There was nothing special about this man he looked like every other ordinary man in Manhattan. His features were nondescript. His eyes well, they were that brown that everybody else’s seem to be. But there was one special thing that nobody else around him seemed to have. He knew his place in the world. He knew who he was. That he had worked hard to get where he was and that he had done his best. He wasn’t proud of his achievements you see there really weren’t any. Nothing out of the ordinary.

How did he come to this realization? Well. walking past Lincoln center one gray nondescript day. There are so many in early fall or late winter when the sky warns you to carry an umbrella just so you can leave it on the subway. It was just such a day when our very ordinary friend looked up to see if that thing that went zinging by his head landing in a plop on the shoulders of his London Fog Mac really was a raindrop. He deciding that it was, had stopped to open his umbrella.

That’s when it happened a raindrop fell from an incredible height hundreds of feet up in the air landing squarely on the top of his head: Dead center of his nondescript middle age balding head. It was cold and made him shiver; although he didn’t shiver will the cold. No. His shiver was an awakening. He felt suddenly at peace with himself and with what was left of his ailing marriage. He stopped and called his wife to tell her thanks for the fried egg sandwich she had packed him for lunch, yes, he had always enjoyed them. Why he had never said any thing about it until now well he really didn’t have an answer. But he wanted her to know he loved her very much.

His next quarter was a call to the second job. He had worked cleaning Radio City Theater after performances. Yes, he knew he’d done it for years. It was his first real job, taking over for his father after his father had died. Yes, he remembered the manager had been his closest friend during the war, that they had saved one another lives as well as butts on more than one occasion but he’d just have to find someone else. With that he hung up the phone and walked toward the subway for his long ride to the ‘burbs.

“Well is this the story? What was so special about that rain drop has this ever happened before?”
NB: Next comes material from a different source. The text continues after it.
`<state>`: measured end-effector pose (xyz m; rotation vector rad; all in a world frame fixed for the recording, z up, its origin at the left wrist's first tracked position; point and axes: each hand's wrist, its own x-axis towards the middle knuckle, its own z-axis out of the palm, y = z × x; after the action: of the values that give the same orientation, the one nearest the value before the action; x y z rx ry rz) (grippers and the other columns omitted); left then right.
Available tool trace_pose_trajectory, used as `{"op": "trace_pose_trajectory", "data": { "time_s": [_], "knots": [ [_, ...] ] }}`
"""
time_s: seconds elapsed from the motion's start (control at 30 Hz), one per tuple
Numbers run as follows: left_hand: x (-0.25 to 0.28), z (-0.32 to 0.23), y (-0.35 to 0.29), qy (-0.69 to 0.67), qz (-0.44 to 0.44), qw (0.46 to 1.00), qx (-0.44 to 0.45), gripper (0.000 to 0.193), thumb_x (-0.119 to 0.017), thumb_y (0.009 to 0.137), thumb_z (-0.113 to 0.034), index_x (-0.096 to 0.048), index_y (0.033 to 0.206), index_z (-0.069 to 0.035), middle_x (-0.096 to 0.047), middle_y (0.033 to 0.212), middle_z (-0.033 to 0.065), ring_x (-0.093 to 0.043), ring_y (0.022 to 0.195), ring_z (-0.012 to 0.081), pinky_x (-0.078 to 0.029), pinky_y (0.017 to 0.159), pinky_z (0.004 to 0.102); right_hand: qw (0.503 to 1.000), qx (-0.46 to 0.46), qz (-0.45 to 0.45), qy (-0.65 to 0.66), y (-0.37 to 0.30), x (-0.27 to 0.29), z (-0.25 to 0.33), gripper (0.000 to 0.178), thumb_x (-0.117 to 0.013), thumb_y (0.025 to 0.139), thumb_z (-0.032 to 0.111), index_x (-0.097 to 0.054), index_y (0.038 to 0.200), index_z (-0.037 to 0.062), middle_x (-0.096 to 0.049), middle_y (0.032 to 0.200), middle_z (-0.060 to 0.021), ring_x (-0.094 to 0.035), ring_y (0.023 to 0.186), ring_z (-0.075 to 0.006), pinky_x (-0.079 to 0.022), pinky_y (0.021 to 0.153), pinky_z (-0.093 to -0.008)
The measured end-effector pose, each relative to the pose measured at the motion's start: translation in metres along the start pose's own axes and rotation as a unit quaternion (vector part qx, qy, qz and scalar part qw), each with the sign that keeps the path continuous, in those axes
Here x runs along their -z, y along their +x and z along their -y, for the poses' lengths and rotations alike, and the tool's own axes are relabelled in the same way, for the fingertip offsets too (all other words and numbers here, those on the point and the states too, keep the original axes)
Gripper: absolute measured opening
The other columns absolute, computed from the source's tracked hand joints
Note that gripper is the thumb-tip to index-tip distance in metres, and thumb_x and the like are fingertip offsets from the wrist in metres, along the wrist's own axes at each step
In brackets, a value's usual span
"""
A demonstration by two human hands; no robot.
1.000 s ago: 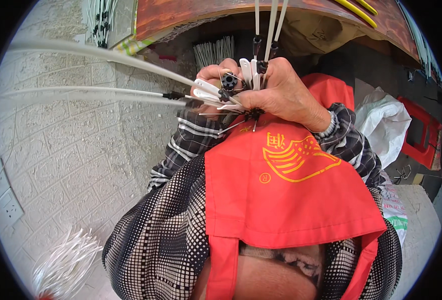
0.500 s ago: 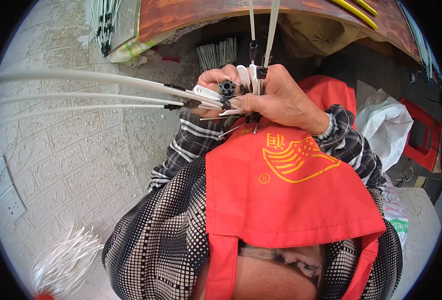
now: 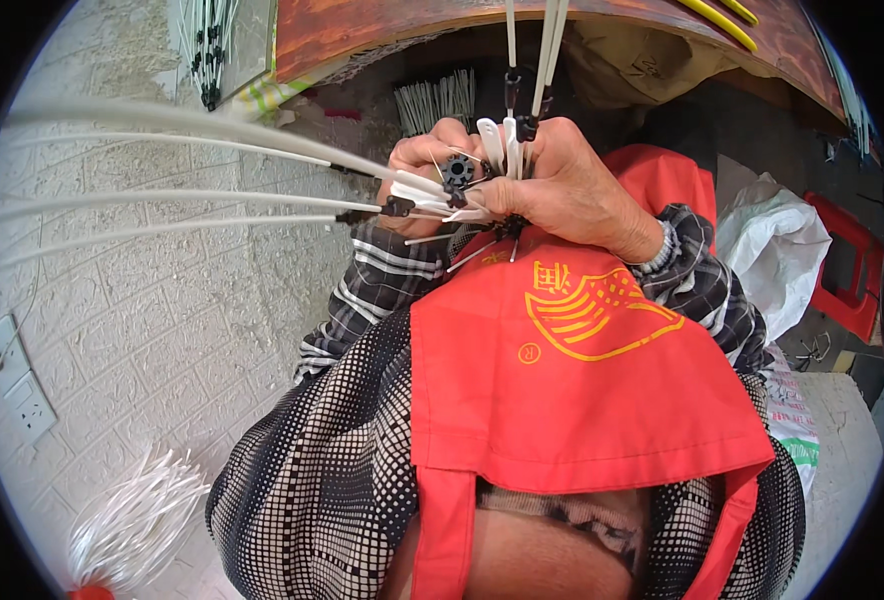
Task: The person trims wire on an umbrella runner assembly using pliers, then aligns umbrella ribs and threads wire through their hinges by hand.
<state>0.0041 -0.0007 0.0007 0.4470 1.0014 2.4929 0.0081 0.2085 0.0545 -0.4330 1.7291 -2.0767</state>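
Observation:
Both hands are closed round an umbrella frame at the table's near edge. My left hand [image 3: 420, 152] has its fingers curled about the black toothed hub [image 3: 459, 171]. My right hand [image 3: 587, 195] grips the frame from the other side, its thumb lying across the bases of the ribs beside the hub. Long white ribs [image 3: 247, 202] with black joints fan out to the left, and a few more [image 3: 549, 60] point away over the table. Short flat white pieces [image 3: 491, 144] stick up between the hands. The palms and the underside of the frame are hidden.
A brown table [image 3: 382, 32] with yellow curved rods [image 3: 724, 25] lies ahead. Bundled white rods [image 3: 436, 102] stand beneath it. A red stool [image 3: 854, 268] and a white sack [image 3: 772, 245] are at right. A red apron [image 3: 582, 420] covers my lap; white strands [image 3: 137, 525] lie lower left.
The ribs on the left have spread further apart, and one more shows separately there. Both hands have shifted only slightly, still holding the frame.

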Motion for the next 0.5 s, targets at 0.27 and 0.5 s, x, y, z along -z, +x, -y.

Only once to my knowledge that same afternoon there was a plain couple, you know extraordinarily happy-to-have-found-one-another-in-this-sea-of-concrete-kind. One of those couples found on any given day at central park sharing hot dogs and a coke, and walking not far a way from our nondescript friend.

They were a little faster in opening their umbrella so the drops just ran down the black silk and perched on the silver metallic tips. Until one shook free hitting the young woman on the back of her brown suede hiking boots, it stayed there for a second and then seeped in to the leather disappearing in the next splash she made as she stepped off the curb heading from central park.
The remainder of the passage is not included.